In a research paper published recently in a minor journal, I realized that the authors had directly copied several sentences from the Introduction to an earlier paper that I'd been reading recently. Even the references from the original were cloned. Given the context, it's extremely unlikely that they had permission.

This is an open and shut case of plagiarism. There's no dispute that plagiarism is bad. So I was about to write to the editor of the journal and the original authors when I looked up who the culprits were Polish.

This has happened before. A while back I detected plagiarism on a similar scale, again a very clear cut case, from some Brazilian authors.

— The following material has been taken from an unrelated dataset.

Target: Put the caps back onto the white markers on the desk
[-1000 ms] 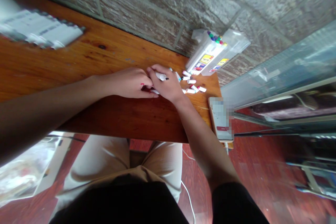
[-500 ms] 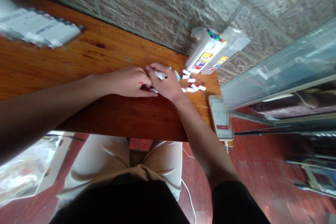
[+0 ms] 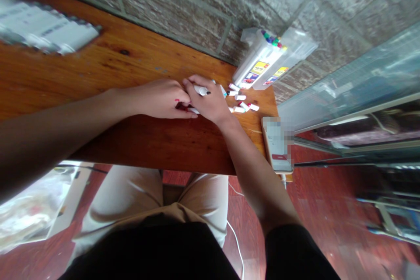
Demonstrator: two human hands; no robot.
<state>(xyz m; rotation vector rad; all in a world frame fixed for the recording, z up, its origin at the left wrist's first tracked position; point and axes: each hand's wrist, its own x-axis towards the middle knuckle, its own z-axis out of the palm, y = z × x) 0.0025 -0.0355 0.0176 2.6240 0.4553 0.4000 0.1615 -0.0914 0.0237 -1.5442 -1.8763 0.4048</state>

I haven't reported either case. That's what this post is about.

Why not? It's nothing to do with the idea that in "other cultures", copying is regarded differently, so we need to make allowances for foreigners. That doesn't convince me. No, my concern is that as a native English speaker I have an unfair advantage over scientists from other parts of the world.

500 years ago Latin was the international language of science; a hundred years ago it was German, in many fields. Today, most scientific journals and all of the high-impact ones require papers to be written in English. That's the way it is, and there's no changing it, but I don't think it's fair.

Worse, many journals don't just demand English, they expect perfect English. Many editors and peer reviewers will throw out papers with clumsy phrasing or grammatical errors, regardless of where the authors are from, because "It's not my job to teach you English". In my own reviews I don't do this - if a paper is scientifically sound but the English is poor then I'll rewrite it. But I think I'm in a minority.

So you can see why non-Anglophones are tempted to copy and paste. Who knows exactly how common it is, but given that I've found two examples without specifically looking for it, it must be widespread.

Suppose you need a "boilerplate" summary of some well-worn but complicated issue for your Introduction. And you do, nowadays, although they add little to most papers. You could write it yourself and the English might be bad, or you could copy it from a similar paper in a good journal and be sure...

Is that plagiarism? Yes. Is it illegal? Quite possibly, depending on the jurisdiction. But is it morally wrong? I don't think so.

You might say that it's stealing, and hence wrong. But is it so different to copying someone's paragraph, changing a few words and swapping some around, until it's "different" enough to pass a plagiarism check? All you've added in that case is your own linguistic coat of paint; you've still stolen the car. Yet even English speakers do that and get away with that all the time. Indeed, the banal, boilerplate "original" plagiarized text in my two examples could have started out that way.

I'd stress than I would have been writing to the journal in a flash if I thought there was any question of plagiarism of data, or of novel ideas, but there isn't.

I'm absolutely not encouraging this solution to the language problem. It really is a bad idea, because you'll probably get caught. The best scenario for you would be that the journal's plagiarism checker spots it and your paper won't get published. If you're unlucky, it will get through, and then one day down the line you'll end up on Retraction Watch. Don't do it, however tempting it may be.

But I can't feel any indignation at those who do it. It'shardly classy, but it's not malicious, selfish or damaging to science, and as such I struggle to accept that it's wrong. Which is why I have not reported my two cases.

I expect some people will disagree, so please feel free to comment. I may change my mind.